What you have to do:
Please return the whole listing word for word.

[[ Source material, beginning ]]

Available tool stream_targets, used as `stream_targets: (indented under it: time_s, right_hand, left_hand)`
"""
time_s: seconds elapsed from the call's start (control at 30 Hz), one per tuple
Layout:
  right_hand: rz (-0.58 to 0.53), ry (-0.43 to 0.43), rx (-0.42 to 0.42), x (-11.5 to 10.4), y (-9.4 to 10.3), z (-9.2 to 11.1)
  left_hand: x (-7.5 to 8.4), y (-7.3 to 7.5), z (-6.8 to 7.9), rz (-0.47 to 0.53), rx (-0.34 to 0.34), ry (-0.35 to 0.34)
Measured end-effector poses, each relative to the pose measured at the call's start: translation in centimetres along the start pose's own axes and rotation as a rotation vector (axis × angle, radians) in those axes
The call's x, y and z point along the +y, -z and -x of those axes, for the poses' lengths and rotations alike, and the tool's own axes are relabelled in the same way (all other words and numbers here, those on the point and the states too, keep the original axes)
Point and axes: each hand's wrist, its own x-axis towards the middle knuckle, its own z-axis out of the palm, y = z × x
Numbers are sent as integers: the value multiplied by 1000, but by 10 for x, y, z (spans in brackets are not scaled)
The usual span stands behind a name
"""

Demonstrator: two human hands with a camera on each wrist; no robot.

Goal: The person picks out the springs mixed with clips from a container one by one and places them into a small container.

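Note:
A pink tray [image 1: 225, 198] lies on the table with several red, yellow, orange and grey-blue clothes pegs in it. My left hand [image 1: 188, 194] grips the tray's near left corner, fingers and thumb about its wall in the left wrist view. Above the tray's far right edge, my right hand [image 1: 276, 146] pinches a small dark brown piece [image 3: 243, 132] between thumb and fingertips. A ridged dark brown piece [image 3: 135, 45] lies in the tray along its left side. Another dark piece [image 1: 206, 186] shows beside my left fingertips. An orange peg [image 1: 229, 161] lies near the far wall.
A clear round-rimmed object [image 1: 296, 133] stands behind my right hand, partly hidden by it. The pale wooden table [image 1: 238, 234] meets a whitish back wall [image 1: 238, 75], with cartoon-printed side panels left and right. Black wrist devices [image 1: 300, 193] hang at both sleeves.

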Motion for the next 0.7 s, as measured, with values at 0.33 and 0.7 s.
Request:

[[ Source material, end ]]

Output of the task:
Available tool stream_targets, used as `stream_targets: (indented under it: time_s, right_hand, left_hand)`
"""
time_s: seconds elapsed from the call's start (control at 30 Hz), one per tuple
Layout:
  right_hand: rz (-0.58 to 0.53), ry (-0.43 to 0.43), rx (-0.42 to 0.42), x (-11.5 to 10.4), y (-9.4 to 10.3), z (-9.2 to 11.1)
  left_hand: x (-7.5 to 8.4), y (-7.3 to 7.5), z (-6.8 to 7.9), rz (-0.47 to 0.53), rx (-0.34 to 0.34), ry (-0.35 to 0.34)
Measured end-effector poses, each relative to the pose measured at the call's start: translation in centimetres along the start pose's own axes and rotation as a rotation vector (axis × angle, radians) in those axes
The call's x, y and z point along the +y, -z and -x of those axes, for the poses' lengths and rotations alike, and the tool's own axes are relabelled in the same way (all other words and numbers here, those on the point and the states too, keep the original axes)
Point and axes: each hand's wrist, its own x-axis towards the middle knuckle, its own z-axis out of the palm, y = z × x
Numbers are sent as integers: the value multiplied by 1000, but by 10 for x, y, z (spans in brackets are not scaled)
The usual span stands behind a name
"""

Demonstrator: two human hands with a camera on each wrist; no robot.

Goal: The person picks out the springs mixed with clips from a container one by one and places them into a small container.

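Note:
A pink tray [image 1: 225, 198] lies on the table with several red, yellow, orange and grey-blue clothes pegs in it. My left hand [image 1: 188, 194] grips the tray's near left corner, fingers and thumb about its wall in the left wrist view. Above the tray's far right edge, my right hand [image 1: 276, 146] pinches a small dark brown piece [image 3: 243, 132] between thumb and fingertips. A ridged dark brown piece [image 3: 135, 45] lies in the tray along its left side. Another dark piece [image 1: 206, 186] shows beside my left fingertips. An orange peg [image 1: 229, 161] lies near the far wall.
A clear round-rimmed object [image 1: 296, 133] stands behind my right hand, partly hidden by it. The pale wooden table [image 1: 238, 234] meets a whitish back wall [image 1: 238, 75], with cartoon-printed side panels left and right. Black wrist devices [image 1: 300, 193] hang at both sleeves.
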
Motion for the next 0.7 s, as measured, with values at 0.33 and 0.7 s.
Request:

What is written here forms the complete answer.